In a previous article we talked about RMON, the SNMP Remote Monitoring MIB. We can use RMON management software to set up network monitoring in LAN and WAN probes. We can then retrieve data, graph it, and produce reports. RMON includes packet filtering and capture. With good RMON software, we can do remote packet analysis. (Distributed Sniffer (TM), but standards compliant). The RMON2 standard extends this, providing visibility and statistics at higher layers of the OSI Reference Model. This gives visibility to application layer data flows, very useful for managing and modeling a network.
We also noted that certain IOS 11.2 images implement full RMON capabilities. Also, and more crucial to this month's article: the Cisco IOS now implements at least 2 RMON groups, alarm and events, as of IOS 11.1. Some of the Catalyst switches also implement these groups (Cat1200, Cat5000).
The previous article showed (briefly) the configuration commands that exploit these two groups. I'll bet 90% of you zipped right past those sleep-inducing configuration commands! Well, good thing you did!
This month we'll talk about the Threshold Manager, a relatively new tool for CiscoView (CiscoWorks) that eases use of the event and alarm RMON groups. If you've got support, the price is right! And the user interface is good enough I think Cisco should clone the programmer!

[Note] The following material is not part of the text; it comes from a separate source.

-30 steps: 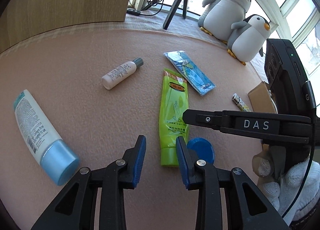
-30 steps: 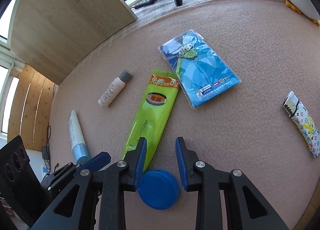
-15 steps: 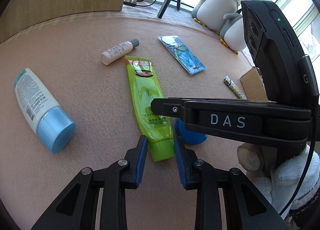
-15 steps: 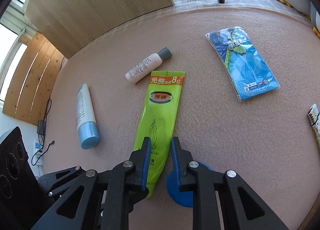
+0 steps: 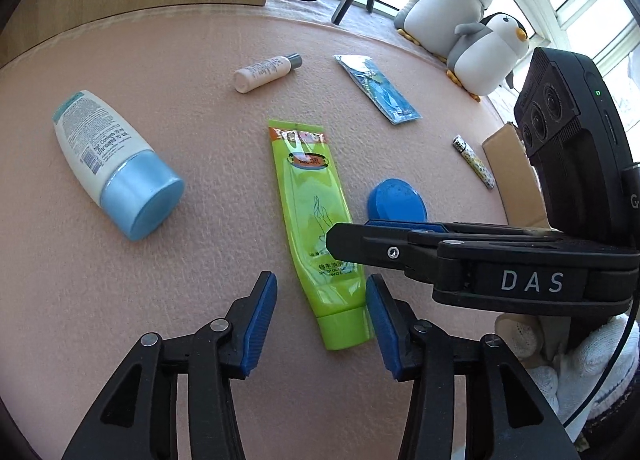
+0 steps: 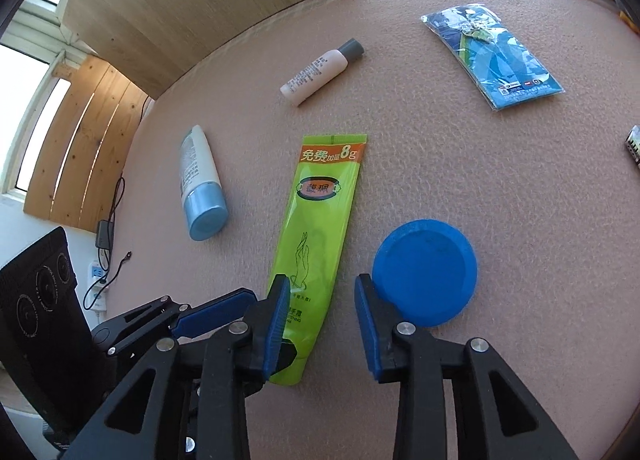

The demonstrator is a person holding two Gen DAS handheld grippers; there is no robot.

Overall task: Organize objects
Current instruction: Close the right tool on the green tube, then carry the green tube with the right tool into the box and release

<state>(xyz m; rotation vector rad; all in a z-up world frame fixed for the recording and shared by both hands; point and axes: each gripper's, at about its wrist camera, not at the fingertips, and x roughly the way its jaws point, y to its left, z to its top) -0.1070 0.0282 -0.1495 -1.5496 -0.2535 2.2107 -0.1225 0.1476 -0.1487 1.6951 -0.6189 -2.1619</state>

Note: Threshold Manager was developed for CiscoView 4 and has not been carried forward to CiscoView 5 (Web CiscoView). 7/24/2001
Just testing if variables exceed or fall below threshold values doesn't do us much good unless we've got a way to get the information out of the device. TM offers us a choice. We can
When active on-screen, TM also retrieves the log table periodically from the router it is pointed at. So we can easily see what's been happening within that router. Maybe it sent us a trap, or we have some network problem, and we use this capability to review what else has happened recently in that router. Imagine responding to a trouble-ticket saying that the network is slow. You figure out what WAN link is pertinent, pull up TM, and there's a bunch of WAN utilization events in its log. That gets you started. RMON and RMON2 can then help track down heavy users of the link, if that's necessary.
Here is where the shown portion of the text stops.